Artemis Fowl

Par un heureux jour, avant les cheveux blancs et les boires à deux heures du mat’, Artemis Fowl entrait dans ma bibliothèque.

Une jolie bande d’humains et de fées armées des plus récentes technologies, de l’humour, de l’action, que du plaisir quoi!  Un plaisir qui s’est renouvelé à chaque nouvel opus de ce qui est devenue une série classique.

Si Artemis trouve maintenant sa place parmi les romans oubliés, c’est grâce à une récente visite à ma nouvelle librairie indépendante (je m’ennuie Énormément de la Libraire de Verdun). Des huit tomes de cette série à lire absolument pour tous les 10 à 177 ans, nulle trace.

Est-ce que j’avais bien regardé ? Est-ce que je me trompais de section ?

Dans cette petite librairie aux courts rayons, aucune place au doute. Ce tout récent classique n’était plus offert aux lecteurs. Du moins, pour l’instant. Puisque la sortie du film, basé sur toute la série apparemment, est prévue pour 2019.

Artemis

Dans le premier roman de la série, on rencontre bien sûr Artemis, un génie du crime âgé de douze ans, qui s’est donné une mission bien particulière. Aidé par Butler,  son fidèle garde du corps, il se lance à l’assaut du monde des fées.

Il n’y a pas de rose ni de dentelles dans ce premier tome, ni dans les autres, que l’on se passe le mot. Juste des personnages haut en couleur, des réparties hilarantes et de l’action à la tonne.

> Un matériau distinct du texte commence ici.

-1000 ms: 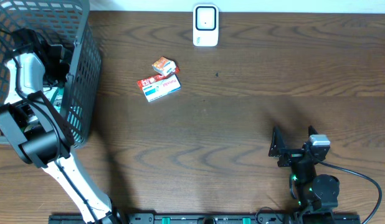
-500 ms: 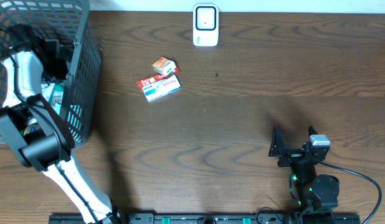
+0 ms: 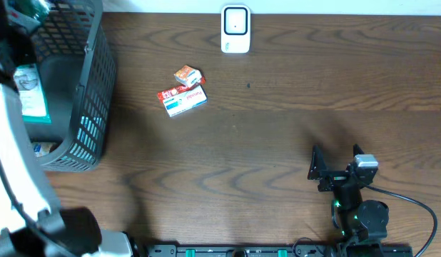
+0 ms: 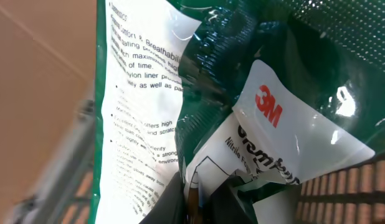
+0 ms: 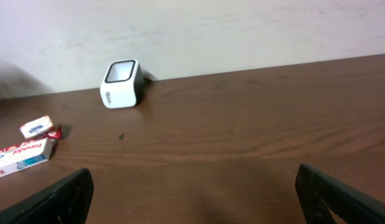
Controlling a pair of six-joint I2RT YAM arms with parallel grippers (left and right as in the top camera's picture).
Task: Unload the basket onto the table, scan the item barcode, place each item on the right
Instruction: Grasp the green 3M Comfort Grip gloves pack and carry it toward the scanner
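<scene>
Nearest us, our right pincer sits released and idle over the table. Our left pincer is clenched on the green 3M packet, by the mesh basket. We judge the pickup done; next we must carry the packet to the far scanner, barcode facing it.

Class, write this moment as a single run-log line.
left gripper: shut on green 3M packet | right gripper: open, empty | scanner: no item at it

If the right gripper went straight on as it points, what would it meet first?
Ahead of the right gripper lies only bare table, right of the scanner, then the wall; depth unclear.
</scene>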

Une lecture qui se fait rapidement, et dans l’ordre de parution, aussi mieux vaut-il se munir au moins des trois premiers tomes; car mieux vaut prévenir que de se précipiter à la bibliothèque ou à la librairie pour se rendre compte qu’il est passé minuit et qu’on devra jusqu’au matin pour connaître la suite!

Le tome 8, le dernier si l’on se fit à son brillant auteur Eoin Colfer, a été publié en français chez Folio Gallimard en 2013.

Je ne l’ai pas encore lu. Il est dans la pile des livres à lire. Sur le dessus.